I think Wenger understood the concerns/risks with the folding blade, and offered it's awesome locking blade option in their popular medium sized knives, with the S in the S17 denoting safety.  Kudos for their foresight. So when I discovered the Wenger lives in Victorinox as the Delemont collection with the locking blade option, it restored my faith in SAKs.I've put away my fixed blade, and love having my Victorinox Evolution S17 and S101 as my main knife for all tasks.

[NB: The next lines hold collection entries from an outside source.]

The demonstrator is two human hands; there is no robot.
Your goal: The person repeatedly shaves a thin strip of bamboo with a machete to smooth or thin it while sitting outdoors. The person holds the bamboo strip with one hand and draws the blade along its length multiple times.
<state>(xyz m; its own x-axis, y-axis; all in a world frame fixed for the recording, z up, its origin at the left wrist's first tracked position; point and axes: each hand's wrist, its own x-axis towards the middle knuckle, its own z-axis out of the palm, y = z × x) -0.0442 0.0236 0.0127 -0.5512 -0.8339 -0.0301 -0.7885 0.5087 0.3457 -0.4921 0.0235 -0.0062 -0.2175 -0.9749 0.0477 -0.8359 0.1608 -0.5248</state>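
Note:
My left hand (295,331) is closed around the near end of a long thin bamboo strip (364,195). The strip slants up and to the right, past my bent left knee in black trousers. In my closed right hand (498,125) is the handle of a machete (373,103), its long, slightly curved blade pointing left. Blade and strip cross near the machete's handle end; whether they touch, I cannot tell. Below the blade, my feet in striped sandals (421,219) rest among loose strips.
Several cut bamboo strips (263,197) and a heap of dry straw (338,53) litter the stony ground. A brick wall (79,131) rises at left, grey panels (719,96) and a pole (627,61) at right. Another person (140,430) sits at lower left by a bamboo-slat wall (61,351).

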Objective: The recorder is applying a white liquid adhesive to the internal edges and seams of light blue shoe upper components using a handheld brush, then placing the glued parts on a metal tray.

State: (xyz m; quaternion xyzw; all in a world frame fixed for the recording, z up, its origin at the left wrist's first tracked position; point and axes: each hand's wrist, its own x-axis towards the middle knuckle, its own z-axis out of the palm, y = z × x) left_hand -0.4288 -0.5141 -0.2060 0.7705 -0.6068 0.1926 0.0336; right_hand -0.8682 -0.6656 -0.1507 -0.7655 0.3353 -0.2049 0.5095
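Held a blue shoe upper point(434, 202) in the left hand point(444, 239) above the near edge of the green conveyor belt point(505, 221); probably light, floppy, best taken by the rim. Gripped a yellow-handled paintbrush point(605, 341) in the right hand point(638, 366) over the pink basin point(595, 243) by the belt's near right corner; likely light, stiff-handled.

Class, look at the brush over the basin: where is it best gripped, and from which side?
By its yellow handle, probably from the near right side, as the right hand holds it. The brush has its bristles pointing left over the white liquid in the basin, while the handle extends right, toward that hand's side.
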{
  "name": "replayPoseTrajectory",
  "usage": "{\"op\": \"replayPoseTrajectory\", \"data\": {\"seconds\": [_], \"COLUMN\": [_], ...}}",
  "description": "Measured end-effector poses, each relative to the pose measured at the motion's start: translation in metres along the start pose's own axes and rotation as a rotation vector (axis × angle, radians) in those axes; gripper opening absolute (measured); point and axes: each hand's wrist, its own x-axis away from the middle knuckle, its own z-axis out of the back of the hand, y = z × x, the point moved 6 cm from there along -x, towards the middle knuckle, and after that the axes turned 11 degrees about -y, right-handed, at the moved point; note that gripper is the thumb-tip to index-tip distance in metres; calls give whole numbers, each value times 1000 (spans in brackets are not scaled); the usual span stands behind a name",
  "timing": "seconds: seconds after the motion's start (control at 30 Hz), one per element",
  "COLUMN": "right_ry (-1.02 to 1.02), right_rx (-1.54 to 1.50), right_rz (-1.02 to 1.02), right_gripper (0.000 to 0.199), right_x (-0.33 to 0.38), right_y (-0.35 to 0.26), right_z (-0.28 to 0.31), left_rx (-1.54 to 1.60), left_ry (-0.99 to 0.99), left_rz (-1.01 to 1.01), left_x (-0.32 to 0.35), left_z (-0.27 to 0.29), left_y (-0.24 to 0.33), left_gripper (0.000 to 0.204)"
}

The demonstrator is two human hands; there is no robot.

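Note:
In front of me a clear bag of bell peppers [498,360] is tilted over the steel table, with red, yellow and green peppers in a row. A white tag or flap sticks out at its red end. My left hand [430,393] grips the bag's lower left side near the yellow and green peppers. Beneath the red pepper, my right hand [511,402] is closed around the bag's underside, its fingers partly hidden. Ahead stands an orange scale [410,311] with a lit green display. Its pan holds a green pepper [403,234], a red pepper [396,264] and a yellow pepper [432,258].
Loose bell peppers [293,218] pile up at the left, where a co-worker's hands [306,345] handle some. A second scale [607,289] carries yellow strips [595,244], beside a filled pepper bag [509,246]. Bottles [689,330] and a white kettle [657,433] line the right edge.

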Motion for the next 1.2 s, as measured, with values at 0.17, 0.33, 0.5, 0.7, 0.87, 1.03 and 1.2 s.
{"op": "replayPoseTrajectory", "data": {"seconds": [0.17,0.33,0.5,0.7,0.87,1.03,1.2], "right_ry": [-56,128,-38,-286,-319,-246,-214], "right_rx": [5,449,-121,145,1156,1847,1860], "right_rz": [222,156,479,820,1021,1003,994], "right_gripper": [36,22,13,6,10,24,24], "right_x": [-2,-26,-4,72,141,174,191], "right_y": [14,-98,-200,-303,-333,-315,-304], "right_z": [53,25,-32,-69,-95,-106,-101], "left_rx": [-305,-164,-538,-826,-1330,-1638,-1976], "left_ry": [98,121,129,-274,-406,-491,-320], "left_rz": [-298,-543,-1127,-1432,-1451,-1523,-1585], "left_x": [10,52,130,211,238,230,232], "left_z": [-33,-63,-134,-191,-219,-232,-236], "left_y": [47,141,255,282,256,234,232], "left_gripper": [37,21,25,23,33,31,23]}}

I wish Victorinox would replace the Wenger style scissors with the brilliant Victorinox scissors in the Delemont collection.  Then it would be perfection.  I am glad the Victorinox can opener/philipscrewdriver and reamer/awl made it's way into the Delemont collection.  I do prefer those Victorinox tools over what Wenger had. 

I do love the ergonomic scales from Wenger though.  I initially did not like them, but they feel damn great in the hands now after some time with them.  The more compact and lighter 85 mm size of the Delemont Evolution series vs 91 mm medium Victorinox line more than makes up for the slightly wider scales. 

I think the Delemont collection is a value add complement to Victorinox and hope they keep the Delemont collection as a permanent offering.   

Here are my SAKs: From the top, S17, S101, and Recruit.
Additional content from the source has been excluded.